Thursday, December 15, 2011

Diversification: Everybody's Doing It.

Once upon a time I thought it was funny to walk into a Music/Vacuum Cleaner Repair shop, and look at CDs while surrounded by broken vacuum cleaners.  I guess the owner had a talent, and a love for music, and couldn't decide which to follow.  Today, you walk into a bookstore, and there are toys, coffee, CDs and DVDs, etc.  Walk into a coffee shop and there's assorted snacks, CDs, mugs and other stuff.  In today's economy, it makes sense to have a variety of items to sell, since once you get the customer in the shop, you want him or her to buy something, anything.  Every store is a variety store these days.

The same applies to online stores.  Amazon and Target have thousands of items to buy, from food to clothing to books, so you can do a lot of shopping with them.  This blog is all about running a small business, though, and we especially need to think about diversifying.  But how much, and when are just two of many questions.  I've talked about Cost of Goods Sold before, and inventory, and these require a lot of thought before you go buying stuff with intent to sell.  And don't forget shipping.  The big stores can afford to offer free or discounted shipping, where such an offer from a small business can kill any thought of a profit.

Every cartoonist out there wants to sell not only their books, but t-shirts, mugs etc.  Merchandising is where the bucks are, even for the big name cartoonists.

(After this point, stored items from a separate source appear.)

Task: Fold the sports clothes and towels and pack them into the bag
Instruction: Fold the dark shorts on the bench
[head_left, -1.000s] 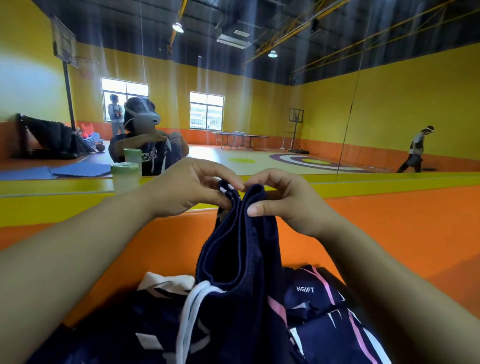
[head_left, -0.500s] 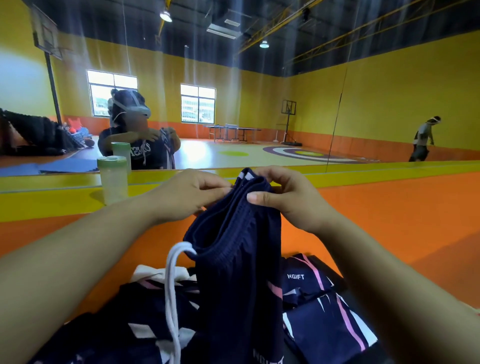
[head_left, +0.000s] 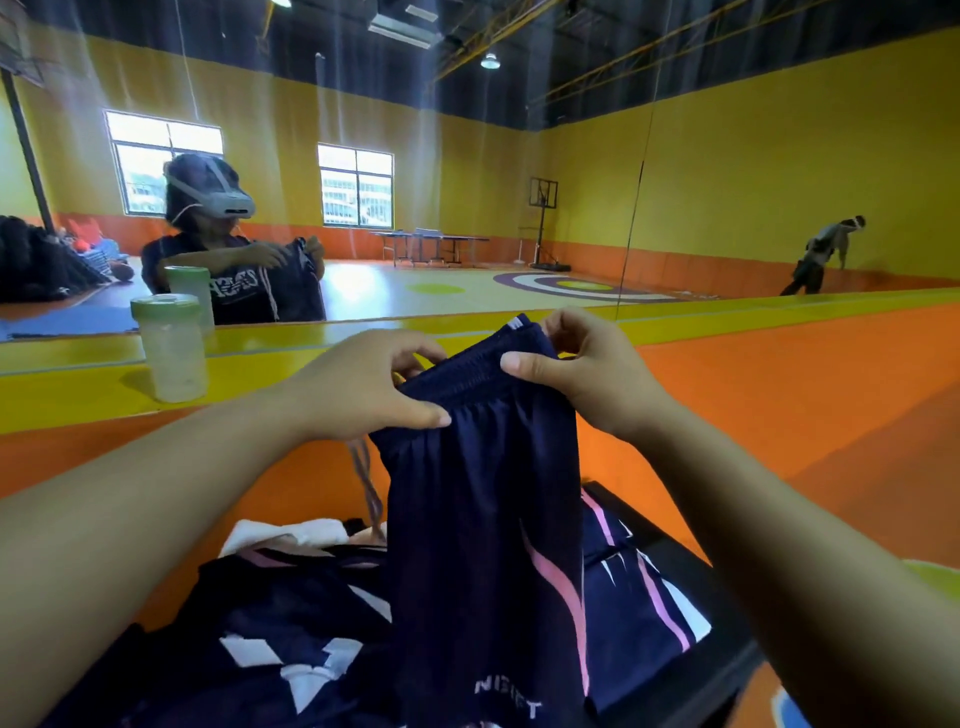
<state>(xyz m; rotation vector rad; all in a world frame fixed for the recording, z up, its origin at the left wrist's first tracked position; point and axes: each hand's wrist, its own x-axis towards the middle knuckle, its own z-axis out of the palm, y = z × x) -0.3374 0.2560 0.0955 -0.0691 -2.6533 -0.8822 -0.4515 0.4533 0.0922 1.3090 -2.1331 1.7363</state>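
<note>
**Head view.** The navy shorts hang upright in front of the person, held up by the waistband. The left hand pinches the waistband's left end, thumb in front and fingers behind. The right hand pinches the right end the same way, so each grip is clamped on the fabric.

A second ago the waistband was bunched into a narrow wad between the hands, with the white drawstring looping down the front. Now the hands have drawn apart and the waistband is stretched flatter. The pink swoosh and the hem lettering face the camera. The drawstring has swung to the shorts' left edge and is blurred. I judge the shorts are being straightened for a first fold; they are not yet folded or packed.

Counted:
- Two hands, with one pair of shorts between them.
- One navy jersey with white marks, below and left of the shorts.
- One white cloth, possibly a towel, just left of the shorts' lower half.
- One folded garment with pink stripes, below and right of the shorts. It lies on something black that may be the bag; I cannot tell.
- One green-lidded tumbler, well left of the shorts, standing by the mirror.
</note>
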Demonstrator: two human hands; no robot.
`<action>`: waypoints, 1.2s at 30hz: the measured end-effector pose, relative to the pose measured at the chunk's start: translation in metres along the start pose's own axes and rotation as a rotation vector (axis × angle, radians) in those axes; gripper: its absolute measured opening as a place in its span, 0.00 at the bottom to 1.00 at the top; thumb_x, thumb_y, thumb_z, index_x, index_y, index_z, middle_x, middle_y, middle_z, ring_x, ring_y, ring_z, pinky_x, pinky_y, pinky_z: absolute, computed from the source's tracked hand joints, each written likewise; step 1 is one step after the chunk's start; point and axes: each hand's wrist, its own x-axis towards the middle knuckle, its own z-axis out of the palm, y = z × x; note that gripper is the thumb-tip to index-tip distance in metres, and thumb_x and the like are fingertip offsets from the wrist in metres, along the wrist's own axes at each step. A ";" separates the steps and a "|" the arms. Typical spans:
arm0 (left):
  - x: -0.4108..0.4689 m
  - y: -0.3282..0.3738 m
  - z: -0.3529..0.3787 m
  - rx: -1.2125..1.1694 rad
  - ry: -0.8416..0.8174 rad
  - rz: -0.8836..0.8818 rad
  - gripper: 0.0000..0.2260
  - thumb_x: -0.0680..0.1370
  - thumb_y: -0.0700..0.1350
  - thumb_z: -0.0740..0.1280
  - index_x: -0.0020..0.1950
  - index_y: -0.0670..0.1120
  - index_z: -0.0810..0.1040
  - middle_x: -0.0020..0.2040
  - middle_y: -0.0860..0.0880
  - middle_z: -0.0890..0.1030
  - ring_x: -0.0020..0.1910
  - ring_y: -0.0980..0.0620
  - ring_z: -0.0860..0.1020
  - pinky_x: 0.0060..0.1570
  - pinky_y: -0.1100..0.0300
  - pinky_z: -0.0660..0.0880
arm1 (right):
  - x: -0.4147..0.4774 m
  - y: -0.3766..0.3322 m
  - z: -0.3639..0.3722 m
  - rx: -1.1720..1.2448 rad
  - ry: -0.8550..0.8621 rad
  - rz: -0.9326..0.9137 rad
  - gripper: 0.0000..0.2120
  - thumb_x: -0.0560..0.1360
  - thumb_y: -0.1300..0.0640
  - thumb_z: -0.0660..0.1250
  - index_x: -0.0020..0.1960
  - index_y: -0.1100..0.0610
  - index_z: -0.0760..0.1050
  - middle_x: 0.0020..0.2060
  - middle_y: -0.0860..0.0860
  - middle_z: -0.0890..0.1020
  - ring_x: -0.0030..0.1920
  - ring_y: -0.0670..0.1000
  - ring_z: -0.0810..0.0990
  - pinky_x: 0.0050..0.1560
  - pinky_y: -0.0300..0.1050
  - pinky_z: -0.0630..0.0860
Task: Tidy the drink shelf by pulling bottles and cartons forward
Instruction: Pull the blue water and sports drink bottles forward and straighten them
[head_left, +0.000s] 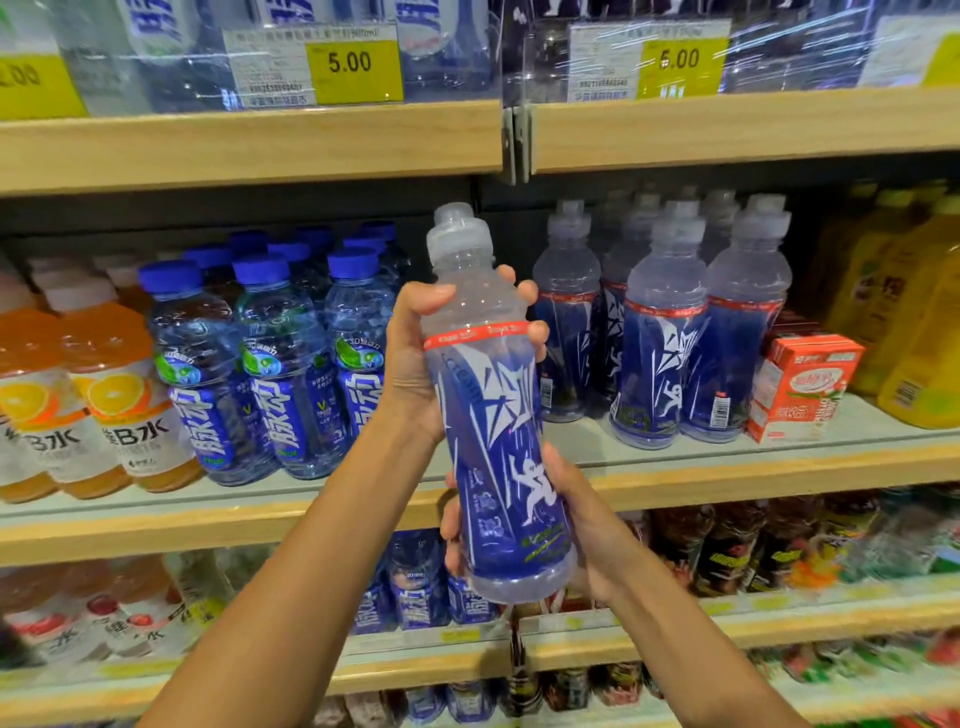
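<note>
While the left hand (415, 358) grips the blue sports bottle (498, 415) at its shoulder and the right hand (582, 525) curls round its base, it hangs near upright, the gap on the shelf (727, 475) straight behind it.

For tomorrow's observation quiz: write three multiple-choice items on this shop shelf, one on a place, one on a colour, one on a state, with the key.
1. Where does the red carton stand? A) beside the yellow bottles B) on the top shelf C) among the orange drinks
2. What colour are the caps of the small water bottles? A) white B) blue C) red
3. How is the raised bottle? A) lying down B) uncapped C) held by both hands
Key: 1A, it stands left of them; 2B, caps are blue; 3C, left hand high, right hand low.
</note>
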 end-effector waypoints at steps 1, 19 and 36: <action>-0.001 -0.001 -0.002 -0.013 -0.011 -0.008 0.24 0.60 0.47 0.78 0.52 0.42 0.76 0.46 0.45 0.79 0.39 0.47 0.79 0.43 0.56 0.78 | 0.000 0.002 0.000 -0.012 0.029 -0.010 0.36 0.68 0.33 0.69 0.62 0.61 0.72 0.50 0.61 0.80 0.48 0.59 0.81 0.56 0.56 0.74; -0.014 -0.020 0.021 1.056 0.747 0.332 0.19 0.69 0.63 0.71 0.49 0.50 0.79 0.45 0.52 0.84 0.45 0.55 0.83 0.45 0.60 0.79 | -0.009 0.014 0.011 -0.883 0.848 -0.427 0.22 0.65 0.33 0.67 0.51 0.45 0.70 0.44 0.37 0.81 0.43 0.39 0.81 0.39 0.29 0.72; -0.012 0.014 0.015 0.355 0.297 0.028 0.14 0.55 0.43 0.73 0.40 0.43 0.81 0.40 0.47 0.81 0.36 0.47 0.80 0.38 0.58 0.78 | -0.020 -0.017 0.003 -0.307 0.250 -0.025 0.50 0.58 0.35 0.77 0.70 0.62 0.66 0.63 0.62 0.77 0.64 0.63 0.75 0.65 0.61 0.71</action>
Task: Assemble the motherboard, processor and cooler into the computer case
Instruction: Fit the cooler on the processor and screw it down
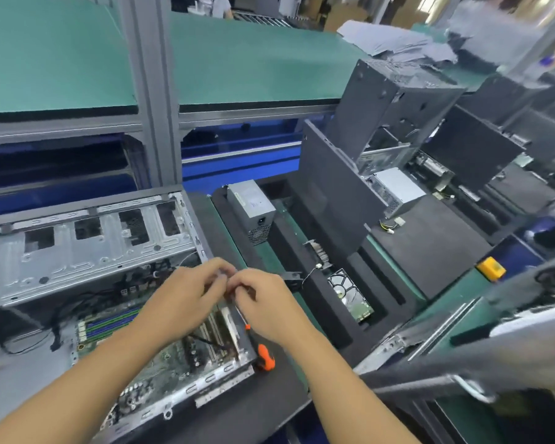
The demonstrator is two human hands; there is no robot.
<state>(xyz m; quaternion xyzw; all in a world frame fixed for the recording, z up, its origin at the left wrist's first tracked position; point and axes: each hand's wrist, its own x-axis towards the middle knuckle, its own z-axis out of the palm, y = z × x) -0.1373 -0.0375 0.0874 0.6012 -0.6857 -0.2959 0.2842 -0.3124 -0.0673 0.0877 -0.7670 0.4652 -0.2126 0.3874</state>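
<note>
An open metal computer case (77, 251) lies on its side at the left. The motherboard (161, 357) sits inside it, with green and blue memory slots (109, 322) showing. Both hands meet over the case's right edge. My left hand (186, 296) has curled fingers that pinch something small, hidden between the fingertips. My right hand (263, 302) holds a screwdriver with an orange and black handle (263, 354), its shaft pointing up toward the fingertips. No processor or cooler can be made out.
A grey power supply (252, 209) stands just right of the case on black foam (321, 318). A hard drive (350, 293) lies in a foam slot. More dark cases (391, 123) stand at the right. A green shelf (253, 65) overhangs the back.
</note>
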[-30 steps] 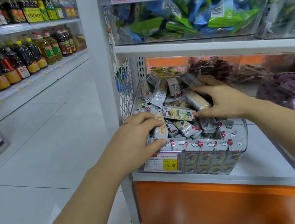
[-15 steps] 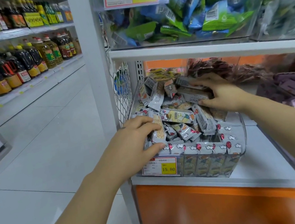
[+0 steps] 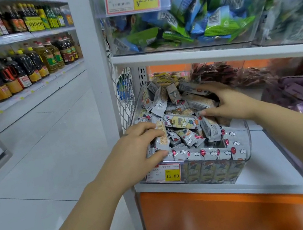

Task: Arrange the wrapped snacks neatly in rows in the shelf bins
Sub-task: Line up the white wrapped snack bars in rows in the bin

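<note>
Two hands sort one heaped bin (image 3: 249,138).
Left hand (image 3: 133,154) pinches one packet (image 3: 161,135) at 9 o'clock; right hand (image 3: 231,102) clutches wrapped snacks (image 3: 198,103) at 1 o'clock.

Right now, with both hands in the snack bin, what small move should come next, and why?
Probably lay the packet that the left hand pinches flat behind the front row. That row lies neat along the bin's front wall, while the pile behind, where the right hand grips more, is jumbled.
</note>
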The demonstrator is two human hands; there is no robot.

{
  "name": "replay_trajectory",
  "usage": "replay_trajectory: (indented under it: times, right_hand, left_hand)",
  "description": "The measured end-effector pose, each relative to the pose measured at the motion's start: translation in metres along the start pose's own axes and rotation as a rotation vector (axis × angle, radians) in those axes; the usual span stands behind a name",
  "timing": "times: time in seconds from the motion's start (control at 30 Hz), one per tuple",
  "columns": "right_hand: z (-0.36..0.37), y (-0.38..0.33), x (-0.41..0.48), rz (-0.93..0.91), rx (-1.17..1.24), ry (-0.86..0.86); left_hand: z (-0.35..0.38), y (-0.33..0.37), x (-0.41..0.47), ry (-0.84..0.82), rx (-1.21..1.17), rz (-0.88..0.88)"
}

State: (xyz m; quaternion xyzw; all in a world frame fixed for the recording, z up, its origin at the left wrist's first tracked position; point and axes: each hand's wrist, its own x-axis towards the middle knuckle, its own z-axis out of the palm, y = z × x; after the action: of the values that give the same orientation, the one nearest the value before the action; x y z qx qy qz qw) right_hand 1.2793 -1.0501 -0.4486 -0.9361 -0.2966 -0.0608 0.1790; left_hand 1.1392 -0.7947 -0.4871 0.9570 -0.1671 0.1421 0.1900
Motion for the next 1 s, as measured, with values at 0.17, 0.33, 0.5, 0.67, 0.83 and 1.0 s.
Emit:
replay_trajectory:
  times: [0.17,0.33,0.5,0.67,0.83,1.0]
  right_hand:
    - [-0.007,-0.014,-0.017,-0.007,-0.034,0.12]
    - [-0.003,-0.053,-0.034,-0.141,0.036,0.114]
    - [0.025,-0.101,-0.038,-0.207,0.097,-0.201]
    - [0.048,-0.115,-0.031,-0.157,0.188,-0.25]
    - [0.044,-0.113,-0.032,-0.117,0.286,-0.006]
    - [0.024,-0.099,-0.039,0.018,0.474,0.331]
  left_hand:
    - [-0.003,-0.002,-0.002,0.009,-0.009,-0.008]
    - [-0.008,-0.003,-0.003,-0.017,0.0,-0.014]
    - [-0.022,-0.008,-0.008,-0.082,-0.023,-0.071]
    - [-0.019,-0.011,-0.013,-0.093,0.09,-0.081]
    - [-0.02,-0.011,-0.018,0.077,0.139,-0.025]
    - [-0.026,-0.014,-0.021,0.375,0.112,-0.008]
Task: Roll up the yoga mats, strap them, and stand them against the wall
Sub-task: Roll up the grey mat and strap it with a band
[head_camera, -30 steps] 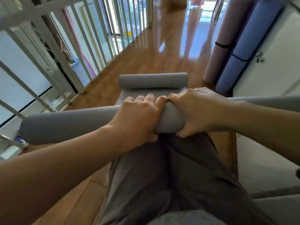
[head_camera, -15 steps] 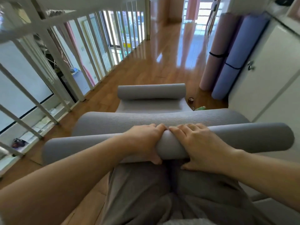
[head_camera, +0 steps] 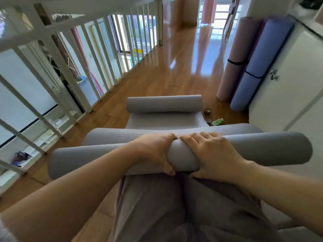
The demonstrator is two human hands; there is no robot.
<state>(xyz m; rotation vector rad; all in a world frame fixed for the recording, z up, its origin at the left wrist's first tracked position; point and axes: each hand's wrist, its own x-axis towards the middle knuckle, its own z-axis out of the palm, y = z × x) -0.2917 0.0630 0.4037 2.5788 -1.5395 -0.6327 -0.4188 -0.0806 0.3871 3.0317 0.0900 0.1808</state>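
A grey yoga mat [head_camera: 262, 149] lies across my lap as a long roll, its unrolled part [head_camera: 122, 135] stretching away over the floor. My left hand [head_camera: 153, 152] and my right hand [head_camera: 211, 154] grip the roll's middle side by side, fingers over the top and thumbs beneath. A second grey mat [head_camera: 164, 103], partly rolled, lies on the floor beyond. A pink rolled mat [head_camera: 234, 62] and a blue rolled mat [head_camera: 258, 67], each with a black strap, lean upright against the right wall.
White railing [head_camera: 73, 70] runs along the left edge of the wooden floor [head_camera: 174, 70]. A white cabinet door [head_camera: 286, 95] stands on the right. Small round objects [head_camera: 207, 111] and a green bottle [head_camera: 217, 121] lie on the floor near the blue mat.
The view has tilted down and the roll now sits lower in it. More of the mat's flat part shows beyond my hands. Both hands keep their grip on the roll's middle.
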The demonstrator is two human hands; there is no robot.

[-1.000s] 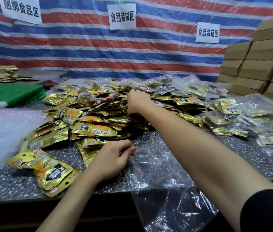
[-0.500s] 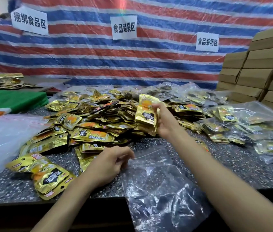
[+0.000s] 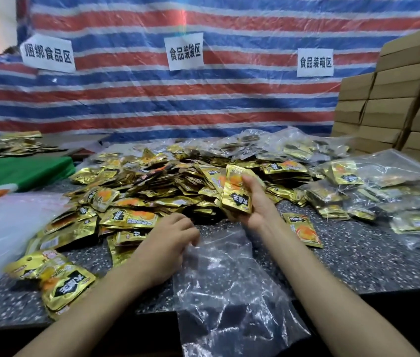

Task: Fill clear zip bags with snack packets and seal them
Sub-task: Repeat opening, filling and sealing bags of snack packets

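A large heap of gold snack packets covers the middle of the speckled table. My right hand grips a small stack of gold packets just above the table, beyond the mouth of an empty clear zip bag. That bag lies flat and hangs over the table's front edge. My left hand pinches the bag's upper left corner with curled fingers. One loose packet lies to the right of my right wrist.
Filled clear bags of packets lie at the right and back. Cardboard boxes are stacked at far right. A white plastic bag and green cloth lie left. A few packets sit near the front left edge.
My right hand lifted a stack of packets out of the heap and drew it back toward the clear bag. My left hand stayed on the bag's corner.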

This is where Bill Watterson of Calvin & Hobbes fame had his biggest disagreement with the Syndicates, who wanted to merchandise his strip, but he felt it would compromise the strip's integrity and charm.  Which leads us to our Hot Topics for today:
Should we diversify?
If so, when?
And how much?

So should you?  Probably. Eventually.  If you've just started putting cartoons on the web, it's a bit too soon to try selling t-shirts.  Wait until you build a loyal audience, and you have some genuine interest in your stuff.  If you're running your business as a real business, and not a hobby, then those t-shirts will sit around a while, and you cannot deduct the price of them until you actually sell them.  Please read my earlier posts about Cost of Goods Sold, Pricing, and Inventory.

Print on Demand online shops allow you to put your image on just about anything these days, but I would choose a few items wisely, and focus on them.  Quality over quantity, without exhausting your audience with too much to see.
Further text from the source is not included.